What the task asks. State only how many lines of the records contain the string "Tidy".

Data records.
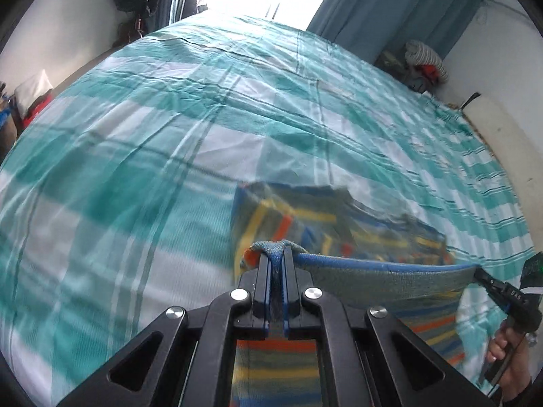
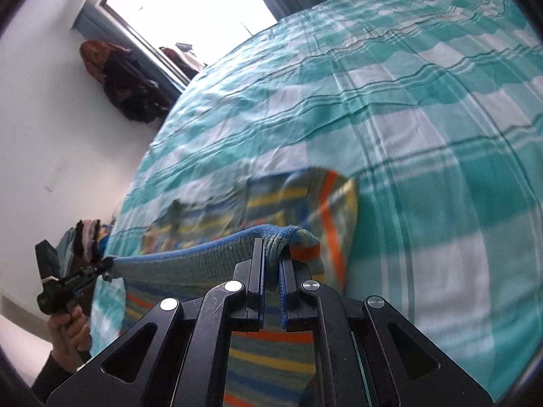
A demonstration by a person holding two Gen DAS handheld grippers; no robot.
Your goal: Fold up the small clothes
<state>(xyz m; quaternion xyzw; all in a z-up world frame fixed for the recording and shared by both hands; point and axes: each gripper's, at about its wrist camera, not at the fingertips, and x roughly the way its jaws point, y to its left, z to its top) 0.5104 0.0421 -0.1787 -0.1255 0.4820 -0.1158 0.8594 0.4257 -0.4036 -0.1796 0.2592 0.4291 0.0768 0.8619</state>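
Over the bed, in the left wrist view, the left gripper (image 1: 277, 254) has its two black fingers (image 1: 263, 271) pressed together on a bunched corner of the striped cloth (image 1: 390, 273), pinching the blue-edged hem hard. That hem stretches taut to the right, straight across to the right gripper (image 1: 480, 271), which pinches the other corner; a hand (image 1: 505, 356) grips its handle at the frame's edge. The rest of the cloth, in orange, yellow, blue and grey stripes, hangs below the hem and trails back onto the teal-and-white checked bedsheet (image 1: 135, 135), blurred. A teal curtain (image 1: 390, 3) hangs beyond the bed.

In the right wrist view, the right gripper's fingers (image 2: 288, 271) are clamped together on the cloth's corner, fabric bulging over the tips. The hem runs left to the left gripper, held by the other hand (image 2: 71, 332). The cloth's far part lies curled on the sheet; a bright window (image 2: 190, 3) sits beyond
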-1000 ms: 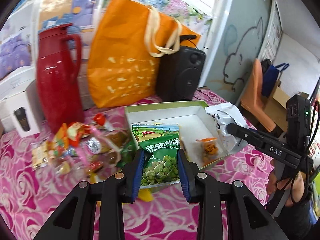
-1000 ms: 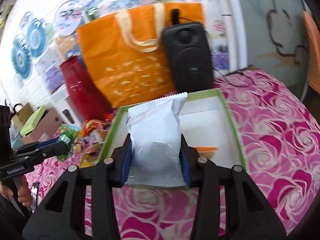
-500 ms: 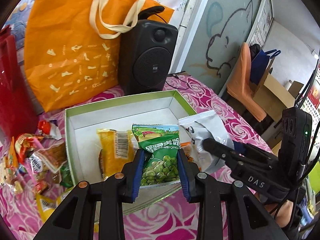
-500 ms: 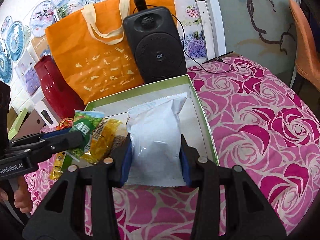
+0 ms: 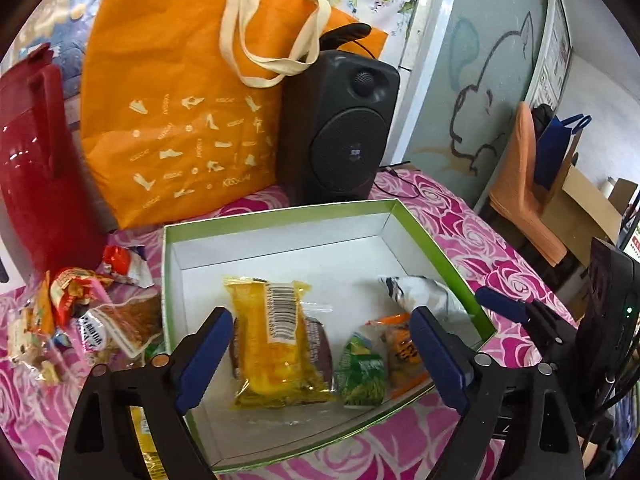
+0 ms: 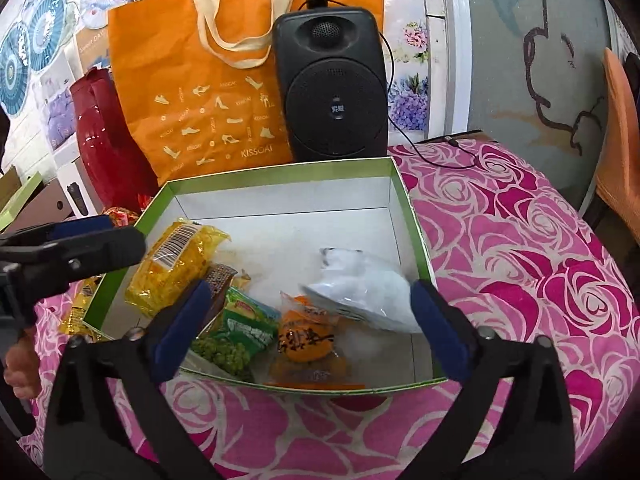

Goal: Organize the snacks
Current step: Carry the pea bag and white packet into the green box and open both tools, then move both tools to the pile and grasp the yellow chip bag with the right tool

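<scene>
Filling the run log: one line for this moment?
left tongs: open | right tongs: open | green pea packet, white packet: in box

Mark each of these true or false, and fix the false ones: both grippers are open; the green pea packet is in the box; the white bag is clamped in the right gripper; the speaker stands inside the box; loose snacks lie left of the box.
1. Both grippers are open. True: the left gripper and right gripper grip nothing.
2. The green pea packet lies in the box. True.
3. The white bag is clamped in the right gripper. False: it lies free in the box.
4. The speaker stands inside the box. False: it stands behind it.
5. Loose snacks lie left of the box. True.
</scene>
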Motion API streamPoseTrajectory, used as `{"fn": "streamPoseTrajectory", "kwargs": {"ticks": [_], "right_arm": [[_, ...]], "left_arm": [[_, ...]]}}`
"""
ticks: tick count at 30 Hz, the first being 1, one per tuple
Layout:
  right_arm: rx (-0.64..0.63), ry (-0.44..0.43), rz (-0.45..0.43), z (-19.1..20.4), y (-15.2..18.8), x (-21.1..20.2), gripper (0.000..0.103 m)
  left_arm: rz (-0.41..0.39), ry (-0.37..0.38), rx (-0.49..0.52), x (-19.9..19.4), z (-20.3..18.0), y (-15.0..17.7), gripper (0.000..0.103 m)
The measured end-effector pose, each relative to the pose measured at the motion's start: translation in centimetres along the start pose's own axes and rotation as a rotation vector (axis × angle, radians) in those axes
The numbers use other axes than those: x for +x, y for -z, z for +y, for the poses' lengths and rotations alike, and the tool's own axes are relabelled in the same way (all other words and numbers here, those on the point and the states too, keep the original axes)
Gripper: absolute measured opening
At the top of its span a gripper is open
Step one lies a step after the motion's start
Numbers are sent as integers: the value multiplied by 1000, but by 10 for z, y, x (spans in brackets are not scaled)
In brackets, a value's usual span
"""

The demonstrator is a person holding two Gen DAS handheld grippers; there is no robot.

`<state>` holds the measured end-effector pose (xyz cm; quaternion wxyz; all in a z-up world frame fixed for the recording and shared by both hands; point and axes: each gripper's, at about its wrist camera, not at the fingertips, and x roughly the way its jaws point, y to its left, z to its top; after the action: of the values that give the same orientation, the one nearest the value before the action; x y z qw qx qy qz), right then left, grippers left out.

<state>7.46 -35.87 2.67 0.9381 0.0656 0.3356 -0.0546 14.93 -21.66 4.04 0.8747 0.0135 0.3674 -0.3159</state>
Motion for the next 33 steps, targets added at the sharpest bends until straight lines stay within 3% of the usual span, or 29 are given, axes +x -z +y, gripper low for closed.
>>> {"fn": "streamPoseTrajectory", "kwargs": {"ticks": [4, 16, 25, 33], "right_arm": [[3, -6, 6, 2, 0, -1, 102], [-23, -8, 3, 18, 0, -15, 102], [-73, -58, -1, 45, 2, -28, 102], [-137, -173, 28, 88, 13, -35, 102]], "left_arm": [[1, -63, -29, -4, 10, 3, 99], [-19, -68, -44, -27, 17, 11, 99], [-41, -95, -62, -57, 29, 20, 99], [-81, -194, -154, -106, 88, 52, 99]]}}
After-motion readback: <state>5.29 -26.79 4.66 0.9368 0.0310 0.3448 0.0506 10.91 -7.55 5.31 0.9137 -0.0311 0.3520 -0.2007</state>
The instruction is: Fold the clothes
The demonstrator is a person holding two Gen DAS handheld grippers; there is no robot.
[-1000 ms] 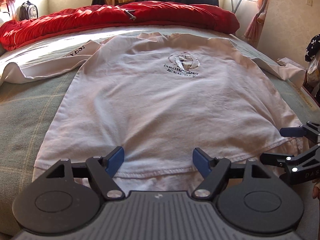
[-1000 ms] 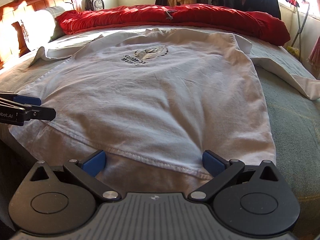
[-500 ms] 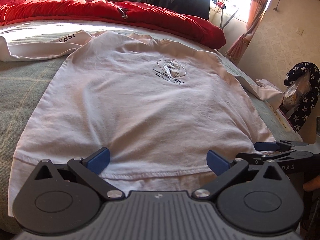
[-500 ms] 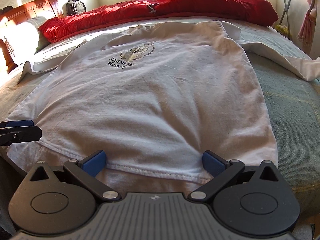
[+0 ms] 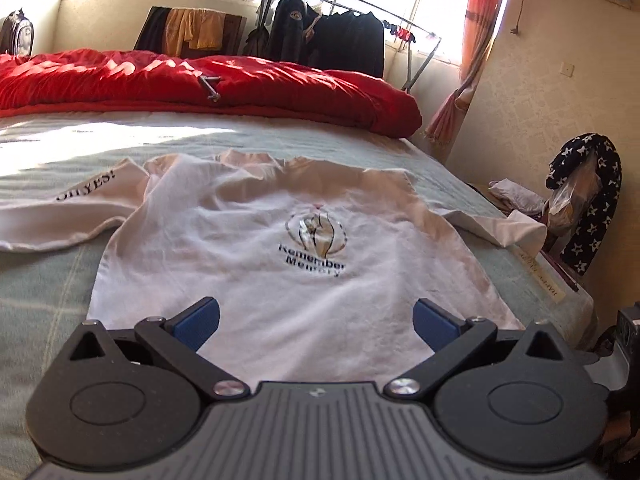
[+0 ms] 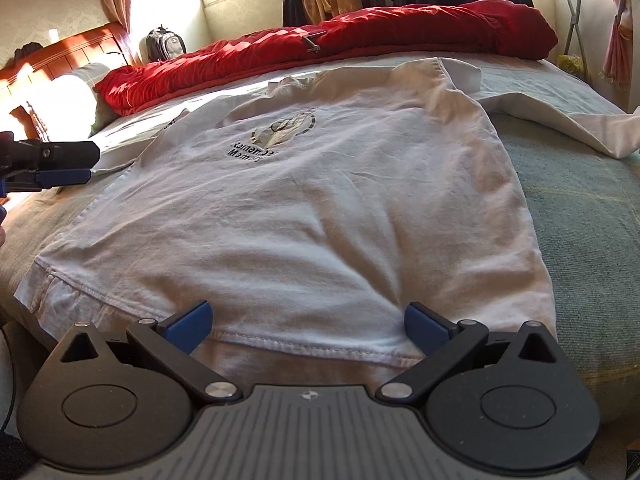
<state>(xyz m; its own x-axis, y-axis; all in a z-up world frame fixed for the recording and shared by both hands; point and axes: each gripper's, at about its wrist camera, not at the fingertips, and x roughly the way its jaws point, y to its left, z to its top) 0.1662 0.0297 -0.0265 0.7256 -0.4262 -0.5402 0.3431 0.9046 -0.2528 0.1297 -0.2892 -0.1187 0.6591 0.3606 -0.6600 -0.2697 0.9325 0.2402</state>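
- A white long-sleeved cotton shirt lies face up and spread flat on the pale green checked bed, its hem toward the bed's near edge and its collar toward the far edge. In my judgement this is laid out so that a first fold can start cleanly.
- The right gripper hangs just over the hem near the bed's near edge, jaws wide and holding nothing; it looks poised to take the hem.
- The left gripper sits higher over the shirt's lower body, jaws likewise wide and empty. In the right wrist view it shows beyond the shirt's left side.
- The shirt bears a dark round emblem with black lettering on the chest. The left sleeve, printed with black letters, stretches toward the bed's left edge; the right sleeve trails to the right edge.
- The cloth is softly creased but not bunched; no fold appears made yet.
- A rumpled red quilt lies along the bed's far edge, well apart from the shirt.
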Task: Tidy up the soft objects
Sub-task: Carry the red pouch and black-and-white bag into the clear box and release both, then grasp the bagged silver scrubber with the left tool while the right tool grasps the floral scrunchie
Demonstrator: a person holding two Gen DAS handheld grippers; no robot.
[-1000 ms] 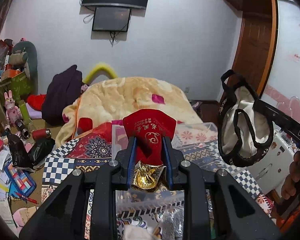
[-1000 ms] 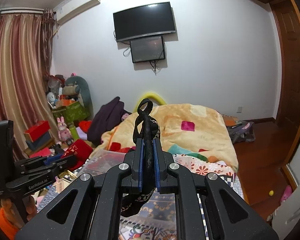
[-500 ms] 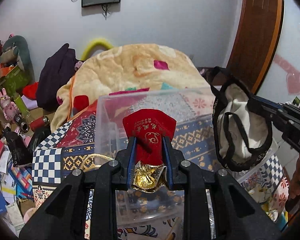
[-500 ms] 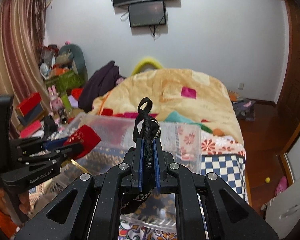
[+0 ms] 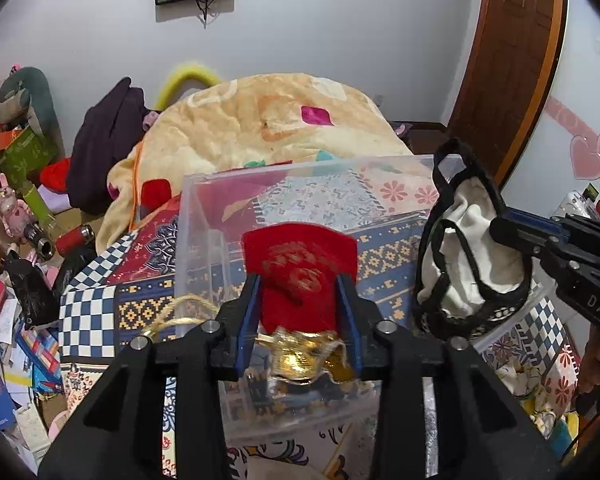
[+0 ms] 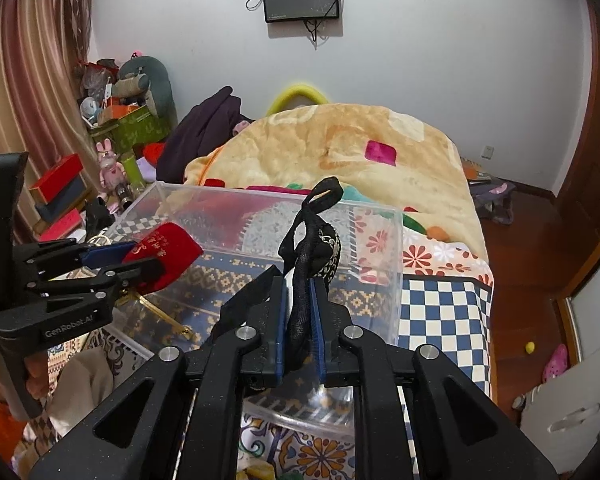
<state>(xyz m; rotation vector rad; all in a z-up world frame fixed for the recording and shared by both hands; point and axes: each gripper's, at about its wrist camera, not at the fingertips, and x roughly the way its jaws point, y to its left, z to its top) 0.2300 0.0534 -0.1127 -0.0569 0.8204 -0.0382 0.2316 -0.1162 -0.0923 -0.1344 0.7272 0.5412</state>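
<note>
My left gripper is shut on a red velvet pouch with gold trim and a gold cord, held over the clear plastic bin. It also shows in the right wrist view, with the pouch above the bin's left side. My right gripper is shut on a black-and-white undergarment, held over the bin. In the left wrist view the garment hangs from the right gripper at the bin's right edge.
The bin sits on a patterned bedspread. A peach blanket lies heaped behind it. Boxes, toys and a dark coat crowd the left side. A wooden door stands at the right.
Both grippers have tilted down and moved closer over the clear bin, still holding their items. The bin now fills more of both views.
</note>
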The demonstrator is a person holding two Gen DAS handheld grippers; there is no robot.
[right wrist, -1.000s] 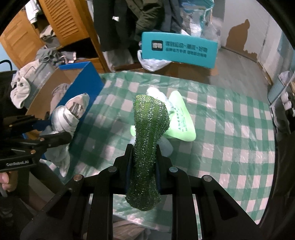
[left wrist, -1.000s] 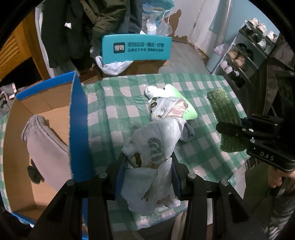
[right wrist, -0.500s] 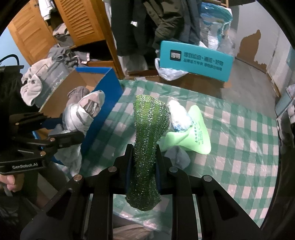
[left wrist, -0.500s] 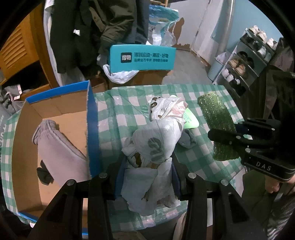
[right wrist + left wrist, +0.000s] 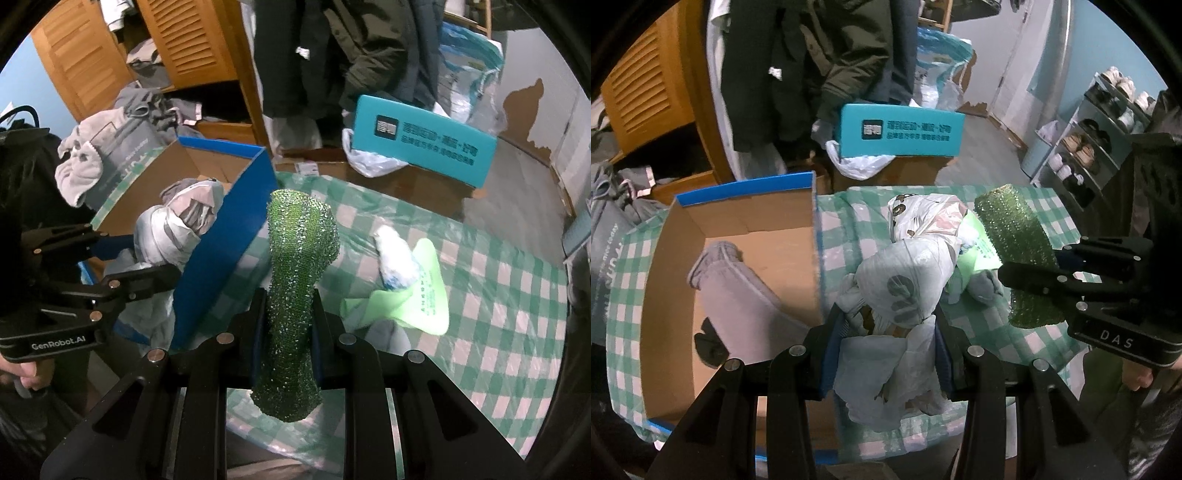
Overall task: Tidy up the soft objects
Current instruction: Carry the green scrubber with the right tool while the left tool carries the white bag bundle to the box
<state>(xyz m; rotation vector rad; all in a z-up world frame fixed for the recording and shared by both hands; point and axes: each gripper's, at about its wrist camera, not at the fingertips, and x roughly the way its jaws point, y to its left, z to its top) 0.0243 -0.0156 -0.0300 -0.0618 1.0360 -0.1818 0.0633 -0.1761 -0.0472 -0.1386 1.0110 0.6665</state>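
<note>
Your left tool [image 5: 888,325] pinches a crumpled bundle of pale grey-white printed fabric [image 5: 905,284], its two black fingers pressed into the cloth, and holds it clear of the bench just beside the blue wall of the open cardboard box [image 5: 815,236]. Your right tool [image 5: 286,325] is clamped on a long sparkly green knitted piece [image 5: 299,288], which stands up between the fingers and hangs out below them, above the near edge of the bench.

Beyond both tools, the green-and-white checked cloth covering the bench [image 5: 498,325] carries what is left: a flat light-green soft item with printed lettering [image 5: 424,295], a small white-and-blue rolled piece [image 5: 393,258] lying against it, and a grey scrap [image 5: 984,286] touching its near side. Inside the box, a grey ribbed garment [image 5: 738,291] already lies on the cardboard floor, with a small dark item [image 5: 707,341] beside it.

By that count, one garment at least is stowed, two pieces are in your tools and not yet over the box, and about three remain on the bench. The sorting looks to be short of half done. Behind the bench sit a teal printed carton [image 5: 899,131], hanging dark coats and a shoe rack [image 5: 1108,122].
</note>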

Result below. 2